Property crowdfunding platform The House Crowd has launched its first Innovative Finance Isa (IF Isa), offering savers a fixed rate of 7% a year tax-free.
Investors can use their annual allowance before the end of the 2017/18 tax year on 5 April 2018. However, savers looking to transfer money from other Isas will have to wait until later in the year - The House Crowd expects this to be possible from June 2018.
Founded in 2011, The House Crowd offers investors a property-based investment portfolio that includes a choice of crowdfunding or P2P lending. On the P2P side, with a minimum investment of £1,000. It has received full authorisation from the Financial Conduct Authority (FCA) to operate as a peer-to-peer firm.
Investments, which are secured against the borrower's land or property, start at a minimum of £1,000 and can go up to a maximum of £20,000 in any one tax year. Funds are automatically diversified across the whole of The House Crowd Isa property portfolio. Savers can transfer or withdraw their funds after a minimum investment term of three years, so long as they give three months' notice.

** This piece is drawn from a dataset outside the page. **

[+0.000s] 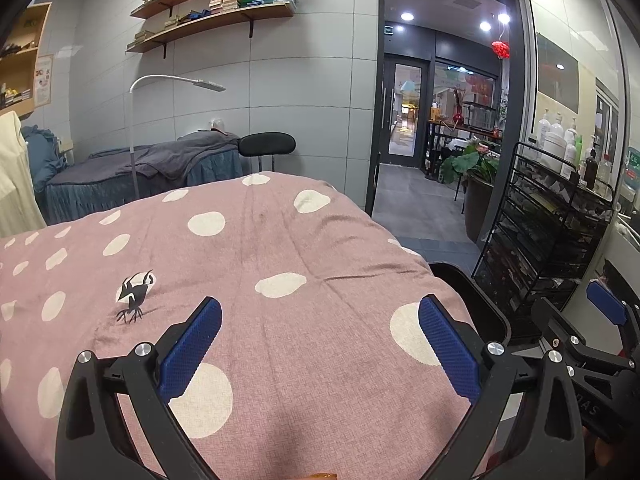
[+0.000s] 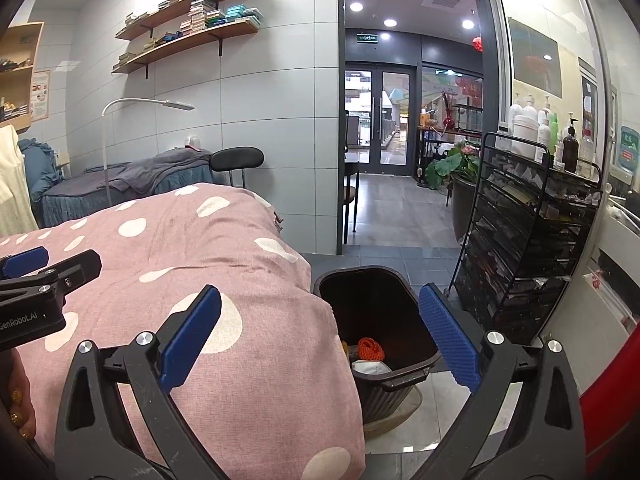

Frazer Fearnhead, chief executive of The House Crowd, says: “We are very excited to be able to offer our investors the chance to benefit from our first IF Isa. We believe this is the Isa that’s going to get Britain building and help solve the housing crisis. We need to be able to utilise funds quickly and effectively, so we intend to limit initial investment to just £2 million. We will release other IF Isa products in 2018 tax year with different terms and criteria.”
“Most importantly, investors in these secured loans have not lost any capital since we started offering them three years ago. Now they are able to earn attractive returns with the same level of security within a tax-free wrapper," he adds.
However, it’s worth remembering that unlike cash Isas, with an IF Isa your capital is at risk and the value of your investment can rise or fall, depending on how your investments perform. Your funds will also not be protected by the Financial Services Compensation Scheme (FSCS), which protects cash savings up to £85,000 per financial institution. But, as with a Stocks and Shares Isa, you are likely to get higher returns on your investment. The House Crowd says that it will cover 10% of any losses in the event of a bad debt.
You can invest up to £20,000 in an Innovative Finance Isa during the 2017/18 tax year, and can split the sum between different types of Isa. For example, you could save £10,000 in an IF Isa and £10,000 in a Cash Isa in the current tax year. You also have the choice of transferring your Isa savings from previous years into an IF Isa.